_What you have to do_
Give back the entire listing below, unaltered.

_Supplied material_
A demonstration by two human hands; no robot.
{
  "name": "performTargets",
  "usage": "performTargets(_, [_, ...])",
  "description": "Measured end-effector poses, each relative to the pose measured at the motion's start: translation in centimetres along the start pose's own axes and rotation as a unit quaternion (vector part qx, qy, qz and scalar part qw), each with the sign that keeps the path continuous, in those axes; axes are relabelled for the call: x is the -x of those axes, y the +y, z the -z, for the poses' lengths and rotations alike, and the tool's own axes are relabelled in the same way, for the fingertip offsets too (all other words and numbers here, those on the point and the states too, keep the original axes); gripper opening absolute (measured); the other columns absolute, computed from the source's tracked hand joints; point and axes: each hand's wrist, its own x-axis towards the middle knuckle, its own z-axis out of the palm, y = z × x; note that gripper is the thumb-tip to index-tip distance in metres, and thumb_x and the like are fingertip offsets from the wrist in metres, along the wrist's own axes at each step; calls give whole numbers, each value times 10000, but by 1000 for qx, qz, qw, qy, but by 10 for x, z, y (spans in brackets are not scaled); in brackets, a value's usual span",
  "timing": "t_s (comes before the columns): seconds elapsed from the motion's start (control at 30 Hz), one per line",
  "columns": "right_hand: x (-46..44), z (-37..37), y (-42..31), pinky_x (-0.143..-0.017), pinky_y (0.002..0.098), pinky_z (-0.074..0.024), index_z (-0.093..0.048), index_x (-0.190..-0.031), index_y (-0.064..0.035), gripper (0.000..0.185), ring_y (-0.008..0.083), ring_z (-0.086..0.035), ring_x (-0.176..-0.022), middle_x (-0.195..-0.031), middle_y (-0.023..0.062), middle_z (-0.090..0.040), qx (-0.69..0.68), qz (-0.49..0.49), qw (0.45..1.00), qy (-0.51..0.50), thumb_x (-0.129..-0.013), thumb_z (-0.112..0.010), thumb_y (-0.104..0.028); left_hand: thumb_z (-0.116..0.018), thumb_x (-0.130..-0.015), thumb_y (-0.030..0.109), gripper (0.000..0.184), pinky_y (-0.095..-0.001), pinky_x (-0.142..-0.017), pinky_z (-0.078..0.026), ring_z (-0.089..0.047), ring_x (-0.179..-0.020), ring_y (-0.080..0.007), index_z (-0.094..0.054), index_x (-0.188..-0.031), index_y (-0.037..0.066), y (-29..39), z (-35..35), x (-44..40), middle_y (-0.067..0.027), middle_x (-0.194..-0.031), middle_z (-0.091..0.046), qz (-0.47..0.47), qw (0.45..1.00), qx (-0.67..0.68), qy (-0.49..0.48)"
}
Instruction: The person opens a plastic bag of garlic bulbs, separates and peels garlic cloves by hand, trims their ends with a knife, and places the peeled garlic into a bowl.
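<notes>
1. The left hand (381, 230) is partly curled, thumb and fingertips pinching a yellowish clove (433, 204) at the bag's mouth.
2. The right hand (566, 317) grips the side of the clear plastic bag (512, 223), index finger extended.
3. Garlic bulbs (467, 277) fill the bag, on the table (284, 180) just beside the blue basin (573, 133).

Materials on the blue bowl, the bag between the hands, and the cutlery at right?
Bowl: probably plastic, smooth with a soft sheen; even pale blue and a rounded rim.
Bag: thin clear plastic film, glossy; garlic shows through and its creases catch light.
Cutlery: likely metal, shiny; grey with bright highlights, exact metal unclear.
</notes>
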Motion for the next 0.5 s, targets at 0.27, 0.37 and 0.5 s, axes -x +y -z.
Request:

_Answer below_
A demonstration by two human hands; no robot.
{
  "name": "performTargets",
  "usage": "performTargets(_, [_, ...])",
  "description": "Measured end-effector poses, each relative to the pose measured at the motion's start: translation in centimetres along the start pose's own axes and rotation as a unit quaternion (vector part qx, qy, qz and scalar part qw), each with the sign that keeps the path continuous, in those axes; axes are relabelled for the call: x is the -x of those axes, y the +y, z the -z, for the poses' lengths and rotations alike, and the tool's own axes are relabelled in the same way, for the fingertip offsets too (all other words and numbers here, those on the point and the states too, keep the original axes); gripper opening absolute (measured); the other columns absolute, computed from the source's tracked hand joints; point and axes: each hand's wrist, its own x-axis towards the middle knuckle, its own z-axis out of the palm, y = z × x; note that gripper is the thumb-tip to index-tip distance in metres, and thumb_x and the like are fingertip offsets from the wrist in metres, along the wrist's own axes at each step; calls give whole numbers, each value times 10000, but by 1000 for qx, qz, qw, qy, but by 10 for x, z, y (spans in brackets are not scaled); in brackets, a value's usual span",
  "timing": "t_s (comes before the columns): seconds elapsed from the motion's start (control at 30 Hz), one per line",
  "columns": "right_hand: x (-46..44), z (-37..37), y (-42..31), pinky_x (-0.143..-0.017), pinky_y (0.002..0.098), pinky_z (-0.074..0.024), index_z (-0.093..0.048), index_x (-0.190..-0.031), index_y (-0.064..0.035), gripper (0.000..0.185), ring_y (-0.008..0.083), ring_z (-0.086..0.035), ring_x (-0.176..-0.022), middle_x (-0.195..-0.031), middle_y (-0.023..0.062), middle_z (-0.090..0.040), qx (-0.69..0.68), qz (-0.49..0.49), qw (0.45..1.00), qy (-0.51..0.50), thumb_x (-0.129..-0.013), thumb_z (-0.112..0.010), thumb_y (-0.104..0.028); left_hand: thumb_z (-0.116..0.018), thumb_x (-0.130..-0.015), thumb_y (-0.030..0.109), gripper (0.000..0.184), pinky_y (-0.095..-0.001), pinky_x (-0.142..-0.017), pinky_z (-0.078..0.026), ring_z (-0.089..0.047), ring_x (-0.179..-0.020), ring_y (-0.080..0.007), index_z (-0.094..0.054), index_x (-0.188..-0.031), index_y (-0.037..0.066), y (-29..39), z (-35..35), x (-44..40), middle_y (-0.067..0.027), middle_x (-0.194..-0.031), middle_z (-0.091..0.046), qz (-0.47..0.47), qw (0.45..1.00), qx (-0.67..0.68), qy (-0.49..0.48)"
}
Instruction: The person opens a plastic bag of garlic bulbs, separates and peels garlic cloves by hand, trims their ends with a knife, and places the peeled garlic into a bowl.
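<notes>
1. The left hand (381, 230) is partly curled, thumb and fingertips pinching a yellowish clove (433, 204) at the bag's mouth.
2. The right hand (566, 317) grips the side of the clear plastic bag (512, 223), index finger extended.
3. Garlic bulbs (467, 277) fill the bag, on the table (284, 180) just beside the blue basin (573, 133).

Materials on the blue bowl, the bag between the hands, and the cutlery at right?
Bowl: probably plastic, smooth with a soft sheen; even pale blue and a rounded rim.
Bag: thin clear plastic film, glossy; garlic shows through and its creases catch light.
Cutlery: likely metal, shiny; grey with bright highlights, exact metal unclear.
</notes>
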Motion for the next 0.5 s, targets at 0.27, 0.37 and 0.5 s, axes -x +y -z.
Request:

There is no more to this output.